La “Rivoluzione degli Ombrelli”, come è stata ribattezzata per le continue piogge di queste settimane, entra oggi nel suo 15mo giorno e non sembra placarsi. Nata per chiedere il rispetto della Basic Law, la costituzione di Hong Kong che promette il suffragio universale per il 2017, la protesta si sta concentrando ora sulla richiesta di dimissioni del governatore. Se domenica il governo non accetterà di riprendere i colloqui, dichiara il leader della Federazione degli Studenti Alex Chow, «costringeremo il governo ad affrontare il popolo». Nell’area di Mong Kok, presidiata dal movimento Occupy Central, sono presenti poche centinaia di persone: questa tornata di proteste, evidentemente, è voluta soprattutto dagli studenti, meno dagli adulti. Fra questi ultimi, un novantenne intervistato dall’americana Radio Free Asia, dichiara di voler vigilare tutti i giorni sul luogo della protesta, nonostante la sua tarda età «La mia intera famiglia fu spazzata via dal Partito Comunista, dalle sue politiche quando non direttamente. Il Partito Comunista ha ucciso innumerevoli persone», ora dunque non ha alcuna fiducia nelle promesse di dialogo che arrivano da Pechino: «Non abbiamo alcun dialogo, il governo non ascolterà le nostre richieste per il suffragio universale».

Finora la presenza della polizia è abbastanza discreta, ma si teme che, a partire da oggi, la repressione diventi più massiccia. Il governatore Leun Chun-ying si è recato nella Cina continentale, al forum regionale di Guangzhou. Potrebbe essere questa l’occasione in cui prenderà una decisione su come affrontare la situazione, previa consultazione con i vertici di Pechino. La leadership della Cina Popolare esprime calma estrema. Li Keqiang, il primo ministro, in visita ufficiale in Germania, ritiene che la “saggezza popolare” degli abitanti di Hong Kong ripristinerà la calma e auspica la preservazione del principio dei “Due sistemi, uno Stato”, che regola l’autonomia dell’ex colonia britannica. Pechino, comunque, non vuole ingerenze, né suggerimenti dall’esterno. Il governo ha duramente condannato un rapporto del Congresso Usa che chiede all’amministrazione di monitorare le proteste di Hong Kong. E non ha neppure replicato al governo di Taiwan (che non riconosce), l’unico che chiede esplicitamente di concedere la democrazia a Hong Kong.

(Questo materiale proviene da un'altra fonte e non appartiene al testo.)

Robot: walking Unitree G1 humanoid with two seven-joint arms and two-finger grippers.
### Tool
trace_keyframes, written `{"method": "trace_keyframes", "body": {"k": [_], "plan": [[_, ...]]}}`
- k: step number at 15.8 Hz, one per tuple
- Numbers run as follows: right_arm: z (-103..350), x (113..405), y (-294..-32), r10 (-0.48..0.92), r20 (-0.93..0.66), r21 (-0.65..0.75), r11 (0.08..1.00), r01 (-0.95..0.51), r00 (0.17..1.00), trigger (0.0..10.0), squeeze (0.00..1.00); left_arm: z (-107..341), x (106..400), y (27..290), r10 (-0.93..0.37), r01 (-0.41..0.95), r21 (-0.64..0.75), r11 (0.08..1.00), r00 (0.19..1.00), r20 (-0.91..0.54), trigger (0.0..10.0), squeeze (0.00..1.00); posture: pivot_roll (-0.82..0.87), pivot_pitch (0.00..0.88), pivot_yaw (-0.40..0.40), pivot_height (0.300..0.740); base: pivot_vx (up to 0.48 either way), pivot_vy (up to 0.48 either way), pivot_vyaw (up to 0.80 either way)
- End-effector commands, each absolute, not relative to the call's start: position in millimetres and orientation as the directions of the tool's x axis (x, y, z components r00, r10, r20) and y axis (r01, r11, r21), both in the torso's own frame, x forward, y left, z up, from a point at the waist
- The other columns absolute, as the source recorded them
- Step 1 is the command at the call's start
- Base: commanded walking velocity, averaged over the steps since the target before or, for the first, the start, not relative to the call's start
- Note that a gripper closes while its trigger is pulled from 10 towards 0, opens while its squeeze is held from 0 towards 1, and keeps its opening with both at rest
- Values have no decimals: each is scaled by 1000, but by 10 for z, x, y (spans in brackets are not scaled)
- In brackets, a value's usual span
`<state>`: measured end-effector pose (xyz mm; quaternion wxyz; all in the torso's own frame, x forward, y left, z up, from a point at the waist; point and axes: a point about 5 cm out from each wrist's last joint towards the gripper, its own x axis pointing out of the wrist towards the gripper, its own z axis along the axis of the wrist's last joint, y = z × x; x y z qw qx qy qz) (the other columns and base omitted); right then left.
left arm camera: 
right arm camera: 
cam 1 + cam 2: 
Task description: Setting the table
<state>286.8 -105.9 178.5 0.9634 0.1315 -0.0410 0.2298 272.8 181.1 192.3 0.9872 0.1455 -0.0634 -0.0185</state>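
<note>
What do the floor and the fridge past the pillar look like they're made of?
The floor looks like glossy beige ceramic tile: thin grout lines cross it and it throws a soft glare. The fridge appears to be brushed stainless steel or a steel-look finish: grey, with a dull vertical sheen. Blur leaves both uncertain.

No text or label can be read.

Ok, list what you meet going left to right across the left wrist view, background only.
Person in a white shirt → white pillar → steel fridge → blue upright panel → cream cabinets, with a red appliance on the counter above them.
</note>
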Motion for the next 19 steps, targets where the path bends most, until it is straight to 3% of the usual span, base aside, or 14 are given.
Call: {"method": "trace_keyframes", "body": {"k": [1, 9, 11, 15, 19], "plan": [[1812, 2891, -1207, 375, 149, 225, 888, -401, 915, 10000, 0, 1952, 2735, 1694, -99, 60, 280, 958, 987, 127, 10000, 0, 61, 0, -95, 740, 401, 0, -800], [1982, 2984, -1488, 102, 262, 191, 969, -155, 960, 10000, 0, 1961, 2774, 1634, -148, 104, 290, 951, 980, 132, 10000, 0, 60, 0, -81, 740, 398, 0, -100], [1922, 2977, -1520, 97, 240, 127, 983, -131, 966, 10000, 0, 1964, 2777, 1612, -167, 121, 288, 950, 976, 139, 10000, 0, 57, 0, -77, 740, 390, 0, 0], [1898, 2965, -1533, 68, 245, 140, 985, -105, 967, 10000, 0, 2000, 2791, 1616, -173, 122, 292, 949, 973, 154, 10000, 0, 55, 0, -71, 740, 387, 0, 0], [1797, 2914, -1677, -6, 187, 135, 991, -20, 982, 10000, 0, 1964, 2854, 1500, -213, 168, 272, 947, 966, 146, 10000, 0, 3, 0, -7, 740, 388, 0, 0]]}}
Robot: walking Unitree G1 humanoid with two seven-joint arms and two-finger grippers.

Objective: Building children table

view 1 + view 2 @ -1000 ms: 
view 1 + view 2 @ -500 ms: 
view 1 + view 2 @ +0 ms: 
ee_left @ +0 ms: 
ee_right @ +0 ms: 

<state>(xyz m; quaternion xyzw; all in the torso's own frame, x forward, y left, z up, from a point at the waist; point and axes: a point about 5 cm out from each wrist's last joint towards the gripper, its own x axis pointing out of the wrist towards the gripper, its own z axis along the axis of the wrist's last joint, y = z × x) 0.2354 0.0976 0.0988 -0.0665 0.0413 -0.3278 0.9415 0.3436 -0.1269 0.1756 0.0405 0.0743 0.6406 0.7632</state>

In piazza, assieme agli studenti più giovani, c’è anche l’anziano vescovo emerito di Hong Kong, il cardinale Joseph Zen, 82 anni suonati, ma dotato ancora di una grande energia. Monsignor Zen è stato protagonista di tutte le fasi della protesta, sin dallo scorso giugno, quando aveva intrapreso una marcia di sostegno al referendum che chiedeva il suffragio universale. In questi giorni può sembrare una marcia indietro la sua richiesta di sgomberare i sit in e il suo appello agli studenti di tornare a scuola. Ma il cardinale Zen non si è affatto convertito alla causa della “normalizzazione” voluta da Pechino. Semplicemente teme che, con un’offerta di dialogo parziale e poi con la sua cancellazione, il regime cinese abbia teso una trappola. Abbia, cioè, cercato e trovato un’occasione per scatenare una repressione più dura. «Più passa il tempo – dichiarava ad Asia News, già il 6 ottobre scorso - e più si dà adito a queste mafie di attaccarci ancora. E poi la gente è stanca, i figli devono andare a scuola. Ci ritiriamo, ma il ritiro non è una sconfitta, anzi è una vittoria. Quale vittoria? Una vittoria doppia: abbiamo ottenuto il consenso del popolo e abbiamo costretto Pechino a mostrare la sua vera faccia». Le organizzazioni studentesche, tuttavia, sembrano aver preso il sopravvento e non vogliono sentir parlare di ritiro. E questo, secondo il vescovo emerito, è un punto di debolezza della protesta. «Purtroppo questi giovani vogliono prendere la leadership e non ascoltano gli altri. E questo è anche ingiusto: perché il successo è stato di tutto il popolo, non solo degli studenti. Certo, loro hanno fatto dei gesti intelligenti, sono stati molto decisi, ma la partecipazione è stata di tutto il popolo. Gli studenti hanno dimenticato di essere stati sostenuti dal grande appoggio della massa di gente che si è riversata nelle strade. E adesso i giovani chiedono di essere loro i padroni».

Il cardinale Joseph Zen sa quello che dice. Nato a Shanghai nel 1932, ha assistito all’occupazione giapponese, alla guerra civile e alla nascita della Repubblica Popolare di Mao Zedong. La sua speranza non è mai venuta meno perché vede quanto il cristianesimo, in Cina, resiste e si espande nonostante la dura repressione. La Chiesa cinese è divisa in due: ce n’è una ufficiale, controllata dal partito che rinnega il Papa e una sotterranea, perseguitata, che non ha mai troncato il suo rapporto di obbedienza al Santo Padre. Zen è ottimista, in merito, ha sempre ritenuto che sia i fedeli che i sacerdoti siano fedeli al Vaticano. Da questo suo ottimismo deriva il suo atteggiamento di oppositore “intransigente” del regime di Pechino. «Dopo lunghi anni di separazione forzata – dichiarava nel 2005, in occasione della XI Assemblea Generale Ordinaria del Sinodo dei Vescovi - la stragrande maggioranza dei Vescovi della Chiesa ufficiale è stata legittimata dalla magnanimità del Santo Padre. Specialmente negli ultimi anni è risultato sempre più chiaro che i Vescovi ordinati senza approvazione del Romano Pontefice non vengono accettati né dal clero né dai fedeli. Si spera che davanti a questo sensus Ecclesiae il governo veda la convenienza di venire a una normalizzazione della situazione, anche se gli elementi conservatori interni alla Chiesa ufficiale vi pongono resistenza, per ovvi motivi di interesse».

Nella sua veste di vescovo emerito di Hong Kong, si batta per la democrazia perché è l’unico modo di preservare la libertà religiosa nell’unica enclave cinese in cui è possibile. Se Hong Kong venisse interamente assorbita dal regime di Pechino, il percorso di conversione della Cina ne risentirebbe. Sarebbe enormemente rallentato, anche se difficilmente verrebbe fermato del tutto, vista la crescita esponenziale di conversioni anche negli ultimi anni.